**WORK INSTRUCTION**
After finding the line that contains "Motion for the", reproduce it and each line below it through the end of the listing, exactly, with nothing added.

▬▬▬

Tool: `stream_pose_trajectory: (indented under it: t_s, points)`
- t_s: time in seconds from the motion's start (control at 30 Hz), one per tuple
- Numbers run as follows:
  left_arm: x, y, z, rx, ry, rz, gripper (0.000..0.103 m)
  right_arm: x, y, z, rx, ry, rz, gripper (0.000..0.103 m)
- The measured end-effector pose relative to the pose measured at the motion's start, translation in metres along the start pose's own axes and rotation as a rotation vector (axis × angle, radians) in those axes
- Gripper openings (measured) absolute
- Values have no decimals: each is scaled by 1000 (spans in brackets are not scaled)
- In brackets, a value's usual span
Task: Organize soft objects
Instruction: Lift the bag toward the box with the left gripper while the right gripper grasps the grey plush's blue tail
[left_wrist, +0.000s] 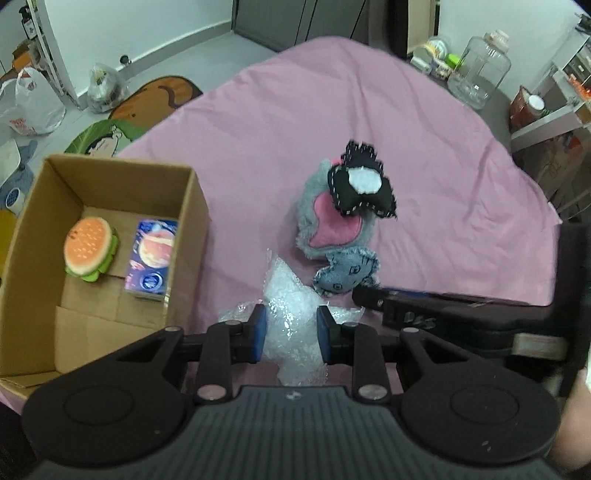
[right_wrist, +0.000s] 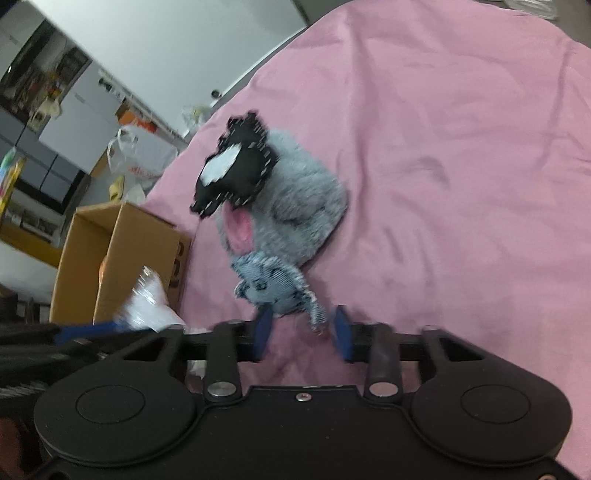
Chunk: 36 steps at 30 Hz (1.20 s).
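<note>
My left gripper (left_wrist: 291, 332) is shut on a crumpled piece of clear bubble wrap (left_wrist: 291, 314), lifted above the pink sheet (left_wrist: 258, 129). The right wrist view shows the same wrap (right_wrist: 146, 306) at the left. A grey plush with a pink patch (left_wrist: 314, 206) lies mid-bed, a black felt toy with a white spot (left_wrist: 360, 184) on top of it. A small denim toy (right_wrist: 273, 284) rests against the plush. My right gripper (right_wrist: 304, 332) is open, and the denim toy's tail hangs between its blue pads without being pressed.
An open cardboard box (left_wrist: 37, 221) sits on the bed's left edge, holding a burger plush (left_wrist: 90, 249) and a blue printed packet (left_wrist: 153, 260). Bags and mats (left_wrist: 33, 107) lie on the floor beyond. Jars and shelves (left_wrist: 480, 74) stand at the far right.
</note>
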<state>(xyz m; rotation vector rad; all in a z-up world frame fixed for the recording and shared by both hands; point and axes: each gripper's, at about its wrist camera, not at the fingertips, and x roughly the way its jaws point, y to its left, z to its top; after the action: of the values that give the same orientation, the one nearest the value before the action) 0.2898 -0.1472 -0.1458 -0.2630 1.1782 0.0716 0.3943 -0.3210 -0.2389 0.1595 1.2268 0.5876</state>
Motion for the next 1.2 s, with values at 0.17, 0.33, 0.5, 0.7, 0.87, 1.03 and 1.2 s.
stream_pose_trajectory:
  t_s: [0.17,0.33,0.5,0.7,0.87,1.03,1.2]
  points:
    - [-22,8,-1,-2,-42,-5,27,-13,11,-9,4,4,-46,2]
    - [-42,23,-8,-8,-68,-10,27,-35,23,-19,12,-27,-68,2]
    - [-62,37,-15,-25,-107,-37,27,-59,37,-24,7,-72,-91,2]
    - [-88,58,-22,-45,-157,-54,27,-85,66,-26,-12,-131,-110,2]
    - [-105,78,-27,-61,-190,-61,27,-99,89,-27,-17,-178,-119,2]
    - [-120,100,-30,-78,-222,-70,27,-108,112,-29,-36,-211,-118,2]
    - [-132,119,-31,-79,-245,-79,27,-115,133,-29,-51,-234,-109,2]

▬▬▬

**ANSWER AREA**
Motion for the next 1.2 s, with values at 0.17, 0.33, 0.5, 0.7, 0.87, 1.03 and 1.2 s.
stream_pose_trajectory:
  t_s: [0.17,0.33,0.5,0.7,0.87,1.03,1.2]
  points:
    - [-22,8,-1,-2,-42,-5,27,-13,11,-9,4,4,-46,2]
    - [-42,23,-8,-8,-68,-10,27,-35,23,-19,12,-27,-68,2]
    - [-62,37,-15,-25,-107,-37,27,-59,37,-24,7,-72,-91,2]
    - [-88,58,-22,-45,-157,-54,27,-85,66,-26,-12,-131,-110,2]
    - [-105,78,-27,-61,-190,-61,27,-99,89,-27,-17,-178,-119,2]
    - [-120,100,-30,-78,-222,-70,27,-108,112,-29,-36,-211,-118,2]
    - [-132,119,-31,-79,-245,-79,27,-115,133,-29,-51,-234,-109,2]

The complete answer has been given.